Cuentos de hadas Rusos
Cuentos de hadas Rusos - Ya no debe pertenecer al mundo de los vivos -decían- y está gozando de la gloria en lo alto del torreón. Allí se canta y se baila y chocan las copas y se oye ruido de vajilla y una música tan celestial, que uno se queda escuchando con la boca abierta.
El Rey envió un mensajero al torreón y el mensajero no volvió porque se quedó escuchando la música; luego mandó a su oficial mayor y también se quedó regalándose los oídos. Fue el mismo Rey al torreón y se quedó como una estatua, encantado con la música. Pero Martín llamó a los doce jóvenes y les dijo:
- Reconstruid mi palacio como antes, echad un puente de cristal entre el del Rey y el mío y a un lado volved a erigir la catedral de cinco pisos de altura, y haced que mi infiel esposa vuelva al palacio.
Y mientras él expresaba sus deseos se iban realizando.
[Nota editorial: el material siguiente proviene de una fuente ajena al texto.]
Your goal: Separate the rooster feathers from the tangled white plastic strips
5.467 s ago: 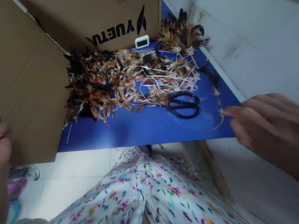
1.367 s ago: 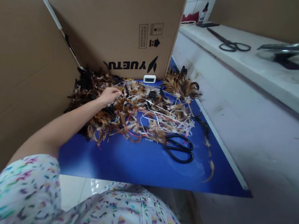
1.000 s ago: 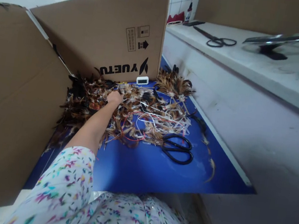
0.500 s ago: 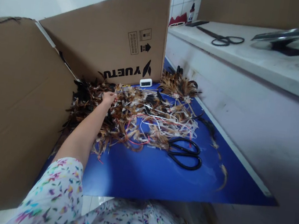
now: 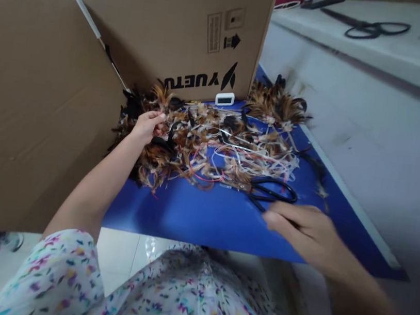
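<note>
Blue tabletop [image 5: 186, 211] runs along a pale wall, with cardboard panels [image 5: 180, 33] standing beyond and to the left of the feather pile [image 5: 192, 139], probably so that light, loose feathers do not drift off; a small white device [image 5: 225, 99] sits behind the pile against the cardboard; a fuller bundle of feathers [image 5: 276, 104] lies off its far right end, perhaps kept apart as a sorted lot.

Black-handled scissors [image 5: 247, 187] rest at the pile's near right edge, blades toward it and loops away, likely for easy reach by the right hand [image 5: 301, 230]; that hand, blurred, is to the right of the pile, fingers curled and covering part of the lower loop; whether it grasps the loop I cannot tell.

At the pile's left part, the left hand [image 5: 148, 127] has thumb and fingertips drawn together, apparently pinching a brown tuft [image 5: 163, 96] that rises above them, presumably by its base.
</note>
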A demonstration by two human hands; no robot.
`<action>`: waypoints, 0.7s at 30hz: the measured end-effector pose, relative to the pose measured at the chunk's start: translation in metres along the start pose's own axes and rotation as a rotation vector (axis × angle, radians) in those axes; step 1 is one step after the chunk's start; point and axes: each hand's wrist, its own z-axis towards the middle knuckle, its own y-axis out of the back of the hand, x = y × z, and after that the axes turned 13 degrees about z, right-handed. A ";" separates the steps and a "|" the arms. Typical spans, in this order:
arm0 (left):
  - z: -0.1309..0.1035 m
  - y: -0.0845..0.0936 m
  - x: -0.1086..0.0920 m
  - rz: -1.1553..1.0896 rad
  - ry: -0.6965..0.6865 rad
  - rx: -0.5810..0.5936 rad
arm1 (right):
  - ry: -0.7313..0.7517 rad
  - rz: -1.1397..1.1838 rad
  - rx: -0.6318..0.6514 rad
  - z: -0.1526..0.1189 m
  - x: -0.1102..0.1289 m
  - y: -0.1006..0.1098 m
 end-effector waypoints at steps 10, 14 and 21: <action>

Luego bajó del torreón, cogió a su suegro de la mano y lo condujo al dormitorio, donde la Princesa, temblando de miedo, esperaba una muerte cruel.
- Mi querido padrecito político, tu hija me ha ocasionado una gran desgracia. ¿Qué castigo merece?
- Mi querido yerno, deja que la clemencia prevalezca sobre la justicia; muévela a la enmienda con buenas palabras y vive con ella como antes.